__Task directions__: From the data below, retype exactly the lines starting with the one that contains "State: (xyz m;" and ending with the one that contains "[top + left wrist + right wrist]", both included.
───
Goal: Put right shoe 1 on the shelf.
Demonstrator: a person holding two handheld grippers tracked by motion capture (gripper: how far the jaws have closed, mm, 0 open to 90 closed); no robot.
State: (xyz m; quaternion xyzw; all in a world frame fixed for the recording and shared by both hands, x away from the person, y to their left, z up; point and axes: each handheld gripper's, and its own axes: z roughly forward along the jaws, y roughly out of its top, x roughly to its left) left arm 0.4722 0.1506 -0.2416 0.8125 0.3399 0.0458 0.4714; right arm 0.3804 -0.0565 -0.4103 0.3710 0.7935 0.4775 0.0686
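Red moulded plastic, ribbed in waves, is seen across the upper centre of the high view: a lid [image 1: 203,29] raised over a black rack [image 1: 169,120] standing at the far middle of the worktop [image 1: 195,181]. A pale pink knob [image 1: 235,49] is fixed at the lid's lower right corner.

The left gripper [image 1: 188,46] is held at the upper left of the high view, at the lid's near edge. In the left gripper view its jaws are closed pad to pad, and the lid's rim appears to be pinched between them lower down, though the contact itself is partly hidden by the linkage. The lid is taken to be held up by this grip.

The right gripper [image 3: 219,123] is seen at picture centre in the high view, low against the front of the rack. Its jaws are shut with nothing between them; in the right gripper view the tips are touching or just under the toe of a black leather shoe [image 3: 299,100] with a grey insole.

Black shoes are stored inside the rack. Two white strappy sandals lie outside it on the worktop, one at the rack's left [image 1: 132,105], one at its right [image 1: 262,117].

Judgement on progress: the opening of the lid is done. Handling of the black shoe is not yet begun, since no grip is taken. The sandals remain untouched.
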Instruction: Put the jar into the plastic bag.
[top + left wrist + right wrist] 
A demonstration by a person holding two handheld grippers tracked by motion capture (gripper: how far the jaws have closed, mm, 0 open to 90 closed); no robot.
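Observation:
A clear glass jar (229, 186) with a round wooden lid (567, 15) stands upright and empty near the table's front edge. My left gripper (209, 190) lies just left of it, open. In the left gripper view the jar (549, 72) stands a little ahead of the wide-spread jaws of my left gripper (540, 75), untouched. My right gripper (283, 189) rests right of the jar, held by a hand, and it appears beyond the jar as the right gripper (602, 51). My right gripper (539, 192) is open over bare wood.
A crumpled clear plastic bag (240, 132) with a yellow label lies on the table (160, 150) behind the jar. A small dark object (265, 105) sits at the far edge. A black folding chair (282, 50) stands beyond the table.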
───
__Solution to the problem__:
State: (xyz m; quaternion xyzw; all in a world frame fixed for the recording and shared by both hands, x away from the person, y to their left, z up; point and axes: each handheld gripper's, and its own axes: z roughly forward along the jaws, y roughly out of its top, x roughly to its left) left arm 0.4722 0.1506 -0.2416 0.8125 0.3399 0.0458 0.4714; right arm 0.3804 -0.0565 -0.4103 0.3710 0.7935 0.4775 0.0686
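Red moulded plastic, ribbed in waves, is seen across the upper centre of the high view: a lid [image 1: 203,29] raised over a black rack [image 1: 169,120] standing at the far middle of the worktop [image 1: 195,181]. A pale pink knob [image 1: 235,49] is fixed at the lid's lower right corner.

The left gripper [image 1: 188,46] is held at the upper left of the high view, at the lid's near edge. In the left gripper view its jaws are closed pad to pad, and the lid's rim appears to be pinched between them lower down, though the contact itself is partly hidden by the linkage. The lid is taken to be held up by this grip.

The right gripper [image 3: 219,123] is seen at picture centre in the high view, low against the front of the rack. Its jaws are shut with nothing between them; in the right gripper view the tips are touching or just under the toe of a black leather shoe [image 3: 299,100] with a grey insole.

Black shoes are stored inside the rack. Two white strappy sandals lie outside it on the worktop, one at the rack's left [image 1: 132,105], one at its right [image 1: 262,117].

Judgement on progress: the opening of the lid is done. Handling of the black shoe is not yet begun, since no grip is taken. The sandals remain untouched.
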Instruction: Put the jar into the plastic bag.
[top + left wrist + right wrist] 

Nothing else belongs to this answer.